I digress. I haven’t see The Shape of Water either but I enjoyed the hell out of Pan’s Labyrinth when I finally got round to it. The two Hellboy films were okay but I can’t remember a thing about them so they can’t have been that memorable. The only other film of his I’ve seen was Mimic in the late nineties and, again, I can remember very little about it apart from a scene in a subway.
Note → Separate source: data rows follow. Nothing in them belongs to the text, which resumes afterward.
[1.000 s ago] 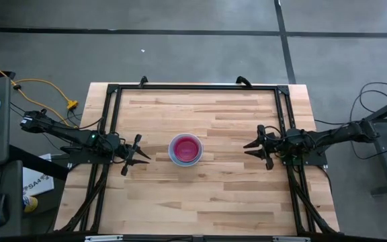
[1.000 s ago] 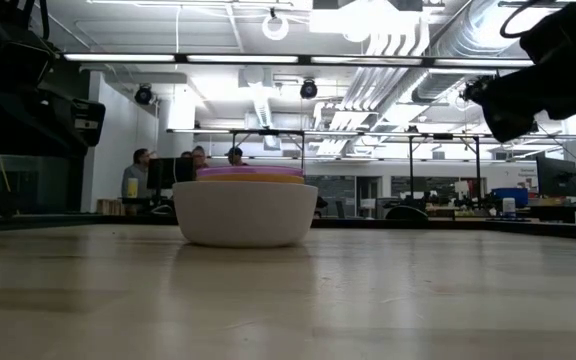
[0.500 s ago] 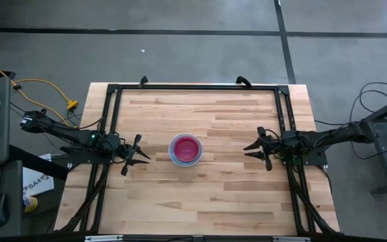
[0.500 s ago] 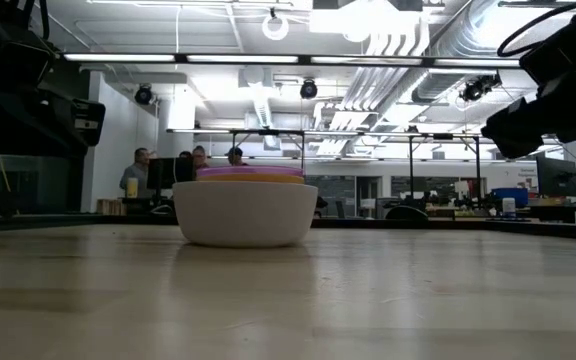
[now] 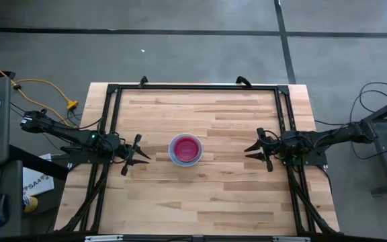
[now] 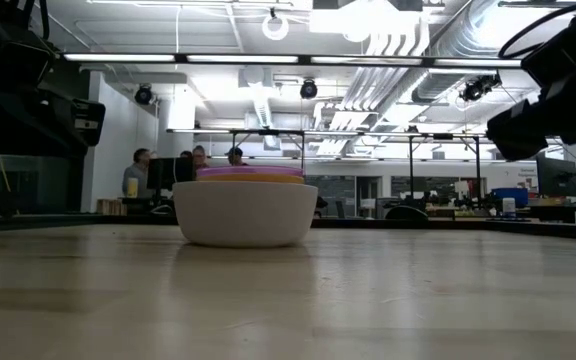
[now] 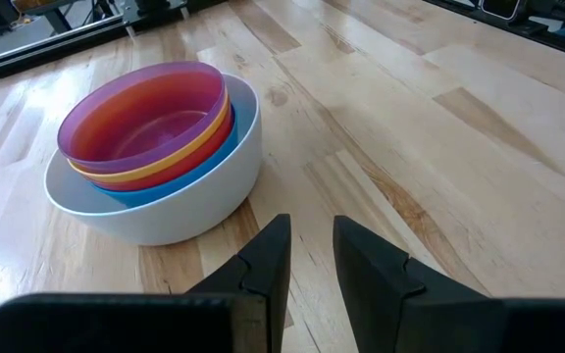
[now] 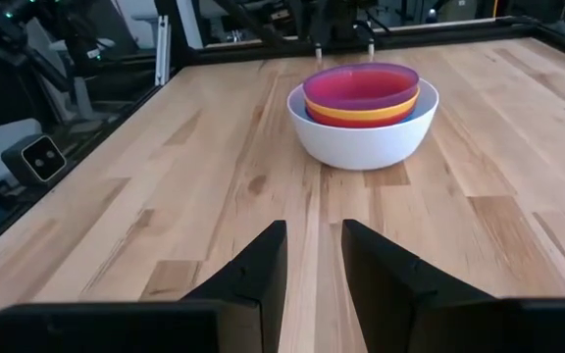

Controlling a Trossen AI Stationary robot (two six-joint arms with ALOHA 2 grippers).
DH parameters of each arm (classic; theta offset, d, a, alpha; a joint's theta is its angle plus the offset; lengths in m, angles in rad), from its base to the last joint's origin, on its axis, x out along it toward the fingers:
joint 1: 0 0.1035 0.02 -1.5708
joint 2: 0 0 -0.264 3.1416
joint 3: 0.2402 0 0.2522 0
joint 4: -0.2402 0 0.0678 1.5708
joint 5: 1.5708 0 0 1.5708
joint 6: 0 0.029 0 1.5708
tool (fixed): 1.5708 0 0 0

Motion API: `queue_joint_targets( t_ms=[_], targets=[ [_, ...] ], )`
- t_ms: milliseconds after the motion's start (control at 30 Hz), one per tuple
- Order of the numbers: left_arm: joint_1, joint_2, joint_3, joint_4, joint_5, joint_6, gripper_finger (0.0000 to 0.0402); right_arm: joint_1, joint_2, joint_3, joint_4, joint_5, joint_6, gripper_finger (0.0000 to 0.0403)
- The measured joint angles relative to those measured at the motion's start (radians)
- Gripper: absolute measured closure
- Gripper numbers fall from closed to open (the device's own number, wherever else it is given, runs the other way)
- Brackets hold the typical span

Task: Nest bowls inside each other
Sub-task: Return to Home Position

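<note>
1. Worktop (image 5: 213,195): light wood planks, bordered by a black frame (image 5: 193,88). Grey floor surrounds it, with a yellow cable (image 5: 46,86) beyond the left edge.
2. Room, low view: ceiling light strips (image 6: 248,57) and ducting overhead, people (image 6: 140,168) at desks far behind.
3. Bowls (image 5: 185,148): one nested stack at the worktop's middle. White bowl (image 7: 204,191) outermost, then blue (image 7: 189,172), red-pink (image 7: 219,132), yellow (image 7: 179,157), and purple (image 7: 140,103) innermost.
4. Left gripper (image 5: 142,156): near the left edge, fingers slightly apart, holding nothing.
5. Right gripper (image 5: 248,151): near the right edge, same condition.
6. Writing: a label on a box (image 5: 35,181) beyond the left edge, too small to read.
</note>
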Motion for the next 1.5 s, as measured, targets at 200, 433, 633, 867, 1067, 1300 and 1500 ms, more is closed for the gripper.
queue_joint_targets(
  t_ms=[200,433,633,867,1067,1300,1500],
  targets=[
    [0.000,0.000,0.000,0.000,0.000,0.000,0.0320,0.000,0.022,0.000,-0.001,0.001,0.000,0.0308],
    [0.000,0.000,0.000,0.000,0.000,0.000,0.0320,0.000,0.023,0.000,0.001,0.001,0.000,0.0308],
    [0.000,0.000,0.000,0.000,0.000,0.000,0.0320,0.000,0.023,-0.001,0.010,0.004,0.000,0.0308],
    [0.000,0.000,0.000,0.000,0.000,0.000,0.0320,0.000,0.023,-0.002,0.013,0.004,0.000,0.0308],
    [0.000,0.000,0.000,0.000,0.000,0.000,0.0320,0.000,0.023,-0.002,0.015,0.004,0.000,0.0308],
    [0.000,0.000,0.000,0.000,0.000,0.000,0.0320,0.000,0.023,-0.002,0.016,0.004,0.000,0.0308],
    [0.000,0.000,0.000,0.000,0.000,0.000,0.0320,0.000,0.023,-0.002,0.018,0.004,0.000,0.0308]
  ],
)
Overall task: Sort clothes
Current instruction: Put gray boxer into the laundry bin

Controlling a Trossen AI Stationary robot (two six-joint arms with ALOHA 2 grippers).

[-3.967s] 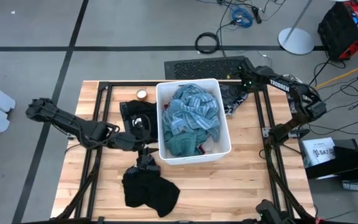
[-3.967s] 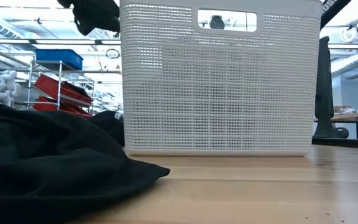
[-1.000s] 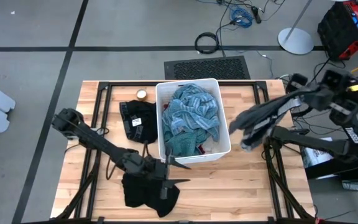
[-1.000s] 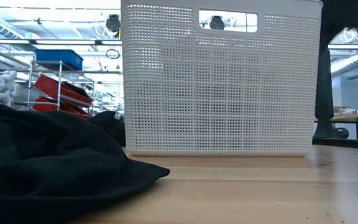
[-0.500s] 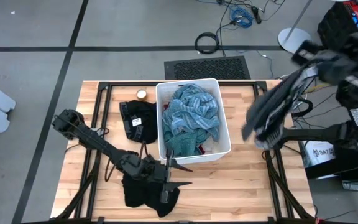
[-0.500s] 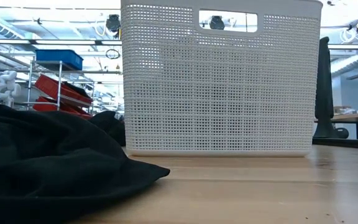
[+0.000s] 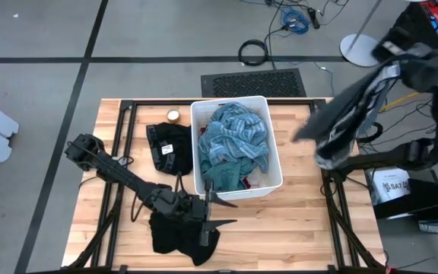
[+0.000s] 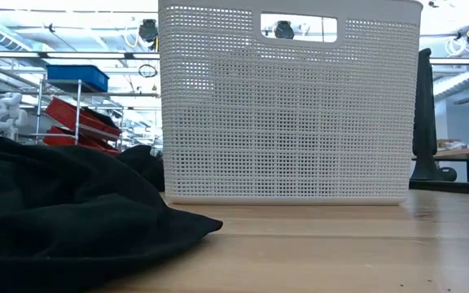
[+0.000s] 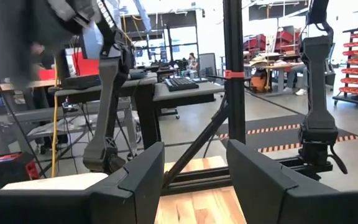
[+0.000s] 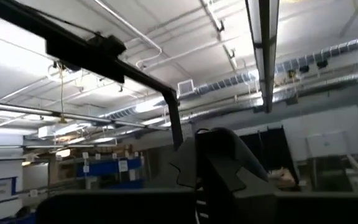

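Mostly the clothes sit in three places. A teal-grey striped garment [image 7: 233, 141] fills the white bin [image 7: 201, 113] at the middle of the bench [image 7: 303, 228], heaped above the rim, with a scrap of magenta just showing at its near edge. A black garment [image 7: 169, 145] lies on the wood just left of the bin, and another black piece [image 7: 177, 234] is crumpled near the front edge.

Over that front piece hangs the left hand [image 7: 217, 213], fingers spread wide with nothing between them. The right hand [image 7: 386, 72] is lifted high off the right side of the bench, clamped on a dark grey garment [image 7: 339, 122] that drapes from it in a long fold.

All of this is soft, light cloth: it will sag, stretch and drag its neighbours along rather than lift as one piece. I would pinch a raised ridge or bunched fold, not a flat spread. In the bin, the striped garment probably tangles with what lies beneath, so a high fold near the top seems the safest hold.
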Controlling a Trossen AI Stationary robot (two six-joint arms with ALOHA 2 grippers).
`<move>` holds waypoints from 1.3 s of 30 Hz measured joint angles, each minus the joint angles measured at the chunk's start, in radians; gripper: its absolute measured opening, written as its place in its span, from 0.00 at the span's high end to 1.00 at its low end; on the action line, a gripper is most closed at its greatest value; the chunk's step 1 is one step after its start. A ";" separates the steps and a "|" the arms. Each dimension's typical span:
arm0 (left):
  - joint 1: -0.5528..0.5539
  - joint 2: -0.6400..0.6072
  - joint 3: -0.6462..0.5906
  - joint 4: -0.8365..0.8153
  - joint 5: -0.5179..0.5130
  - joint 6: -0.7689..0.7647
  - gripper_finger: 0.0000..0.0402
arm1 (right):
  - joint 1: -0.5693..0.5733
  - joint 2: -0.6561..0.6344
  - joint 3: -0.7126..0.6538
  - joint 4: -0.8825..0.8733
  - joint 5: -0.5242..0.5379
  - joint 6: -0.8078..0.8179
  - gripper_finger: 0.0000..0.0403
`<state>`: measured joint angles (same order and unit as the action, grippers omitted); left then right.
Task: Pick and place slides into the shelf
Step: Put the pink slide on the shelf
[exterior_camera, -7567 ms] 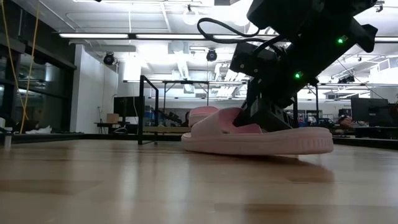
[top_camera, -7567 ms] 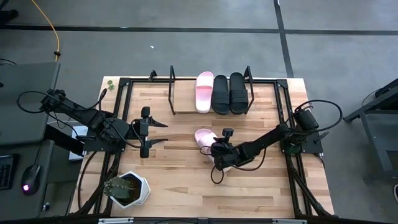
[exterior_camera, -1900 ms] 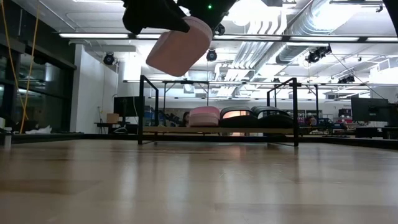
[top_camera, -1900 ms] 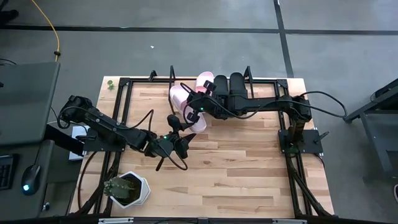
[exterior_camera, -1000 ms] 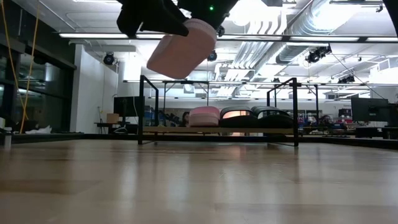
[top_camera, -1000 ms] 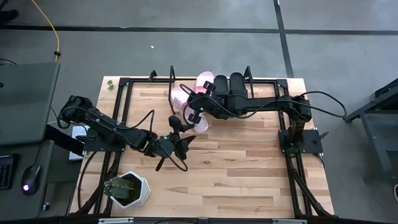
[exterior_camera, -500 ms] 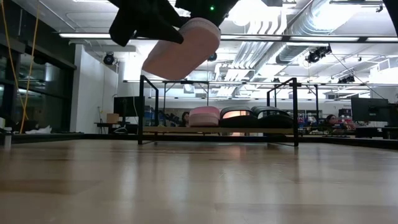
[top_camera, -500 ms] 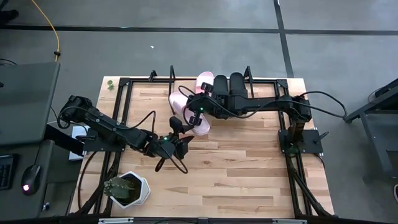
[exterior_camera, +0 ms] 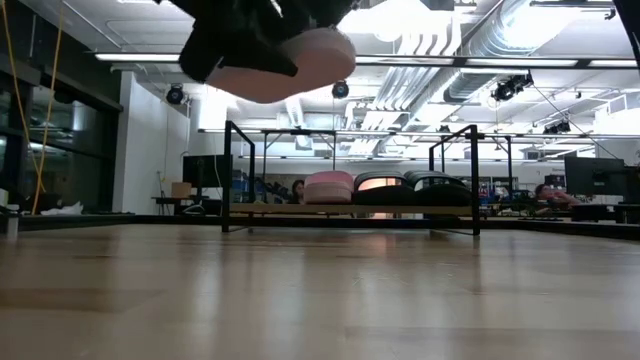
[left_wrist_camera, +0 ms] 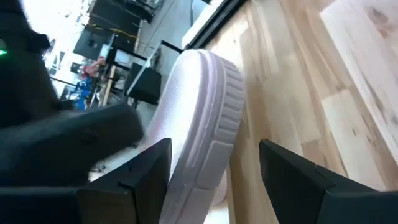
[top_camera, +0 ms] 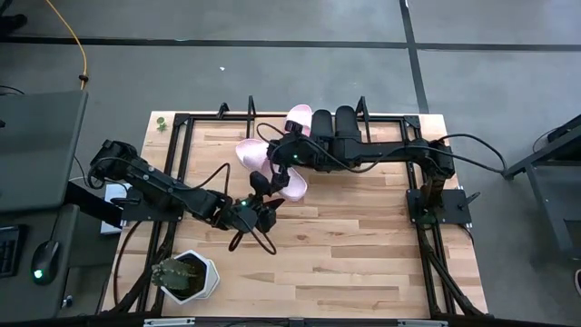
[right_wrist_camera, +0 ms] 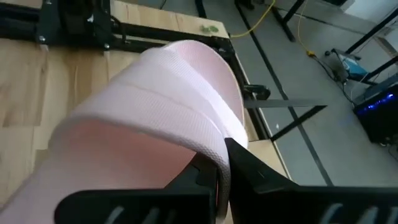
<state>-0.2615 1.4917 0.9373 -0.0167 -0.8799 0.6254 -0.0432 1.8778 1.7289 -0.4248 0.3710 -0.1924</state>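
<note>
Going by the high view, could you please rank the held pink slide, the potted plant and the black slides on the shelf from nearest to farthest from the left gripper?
From the left gripper:
1. Held pink slide, right at its fingertips, toward the shelf.
2. Potted plant, at the table's near left corner.
3. Black slides, at the shelf's right end, beside the shelved pink slide.

Three slides sit side by side on the shelf at the surface's back, a fourth slide hangs above its front-left, and a plant pot stands front left.

2 pink slides (2 black)
</note>
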 joint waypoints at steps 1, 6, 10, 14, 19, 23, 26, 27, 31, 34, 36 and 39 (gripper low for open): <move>0.000 0.001 -0.001 -0.008 -0.009 0.004 0.44 | 0.003 0.000 0.009 -0.015 0.001 0.002 1.00; -0.001 0.000 -0.002 0.004 -0.038 0.016 0.44 | 0.012 0.000 0.020 -0.037 0.002 0.010 1.00; 0.000 0.000 -0.001 0.039 -0.058 0.025 0.44 | 0.016 0.000 0.020 -0.050 0.007 0.031 1.00; 0.000 0.000 -0.002 0.082 -0.051 0.025 0.44 | 0.017 0.000 0.020 -0.043 0.010 0.034 1.00; 0.000 0.000 -0.002 0.088 -0.049 0.025 0.44 | 0.018 0.000 0.020 -0.036 0.009 0.035 1.00; 0.000 0.000 -0.002 0.089 -0.048 0.025 0.47 | 0.018 0.000 0.020 -0.034 -0.005 0.035 1.00; -0.001 0.000 -0.002 0.089 -0.051 0.022 0.55 | 0.018 0.000 0.020 -0.040 -0.003 0.049 1.00; -0.003 0.000 -0.002 0.090 -0.048 0.018 0.58 | 0.018 0.000 0.020 -0.044 0.001 0.058 1.00; -0.016 0.000 -0.002 0.118 -0.027 0.010 0.69 | 0.018 0.000 0.020 -0.044 -0.003 0.059 1.00; -0.016 0.000 -0.002 0.122 -0.009 0.002 0.73 | 0.020 0.000 0.020 -0.046 0.003 0.058 1.00; -0.015 0.000 -0.002 0.121 -0.002 0.002 0.73 | 0.018 0.000 0.020 -0.049 0.001 0.055 1.00; -0.015 0.000 -0.002 0.121 0.000 -0.002 0.69 | 0.018 0.000 0.020 -0.043 -0.016 0.054 1.00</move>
<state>-0.2769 1.4918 0.9356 0.1040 -0.8797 0.6237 -0.0254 1.8774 1.7489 -0.4675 0.3548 -0.1379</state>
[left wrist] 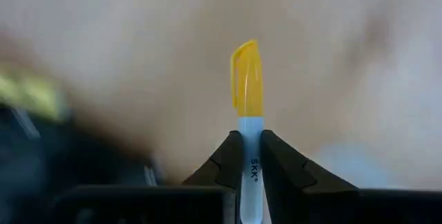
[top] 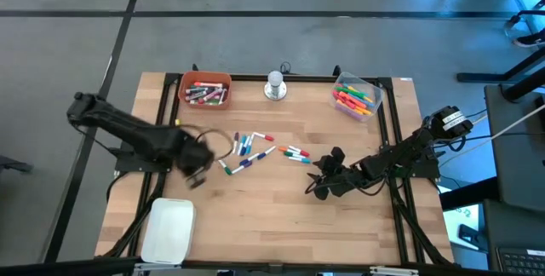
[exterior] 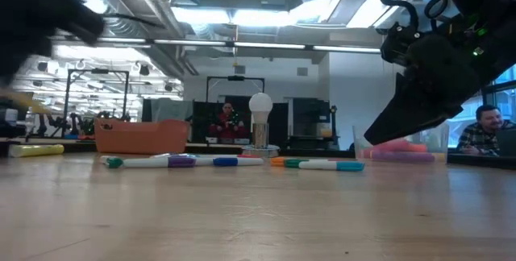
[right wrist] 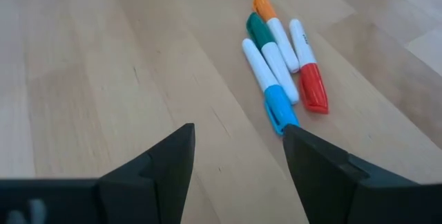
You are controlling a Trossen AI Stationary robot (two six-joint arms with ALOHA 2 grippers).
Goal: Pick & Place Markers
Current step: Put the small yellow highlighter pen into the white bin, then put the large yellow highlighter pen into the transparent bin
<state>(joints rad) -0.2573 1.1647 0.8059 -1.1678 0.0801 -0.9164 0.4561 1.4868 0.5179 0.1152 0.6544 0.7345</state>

Love or anger? I don’t like to think of myself as an angry person. The last time I spent any time with a mental health professional she kept going on about my anger. I told her I wasn’t angry; I was frustrated; there is a difference. My brother was always the angry one, the kind of guy who punches holes in doors. I never got that. I still don’t. Anger feels like something you give in to. It smacks of loss of control. I can be annoyed, frustrated, irritated, thwarted even and still maintain a level of composure. Anger frightens me. Love too if I’m being honest, all the strong emotions. You’ll see this when I finally get round to sending you a copy of Left which is still with the first of its two beta readers. Hopefully by the end of the year.

Ken Armstrong said...

You made it up the hill that the 4 x 4 couldn't manage. That's not old... :)

I think you'll like Three Billboards. Will be interested to hear. I would say you might quite enjoy a rewatch of Hellboy as well but not the second one.

Rachel Fox said...

I watched 'Lady Bird' on Sunday with our daughter who is just the age of the main character (but not at all like her - much sweeter, more like the best friend). I loved the honesty in a lot of it (and was the only person in the cinema who...I'd have to say... guffawed at the dry-humping line). The brother character was a bit overlooked/half-drawn but I suppose she knew she was doing that... and I loved the Mum (Laurie Metcalf can do no wrong...) and the Dad... and lots more. There is so much I watch with my daughter where I groan and complain and say 'oh this is so superficial and plastic...' so on that level it was a good movie for us to watch together. It was simple, pretty, its heart in a good place. I can see why it didn't win Oscars though - it's really just a good teen movie, I think.
I haven't managed to see any of the other contenders yet... we still live in the sticks, to an extent (which is one place where Netflix beats cinema). I did see 'Mudbound' a while back (and cried a river...) and daughter and I have seen 'Greatest Showman' twice (once singalong, once regular). Like many of her generation she loves the songs and it is a total cheesefest but I can see why they love it... it's like a Disney cartoon (nothing real at all) and the songs are big and rousing. I would never have chosen to watch if (for me) but for her (and evidently a LOT of other young people) it is a lovely escapist trip. It is High School Musical grows up a bit and goes to the circus.

Ken Armstrong said...

Hi Rachel You should be a movie reviewer. I like this. The wonderful thing about The Greatest Showman (which I haven't seen) is how its audience has adopted it lovingly despite all the sniffy critics. It took, like, six weeks to get to the number one spot in the box office. That's unheard-of. My young nieces *love* it.

Three Billboards... what *will* you make of it? I'm keen to know.

Mudbound has now bound muddily up my to-view list.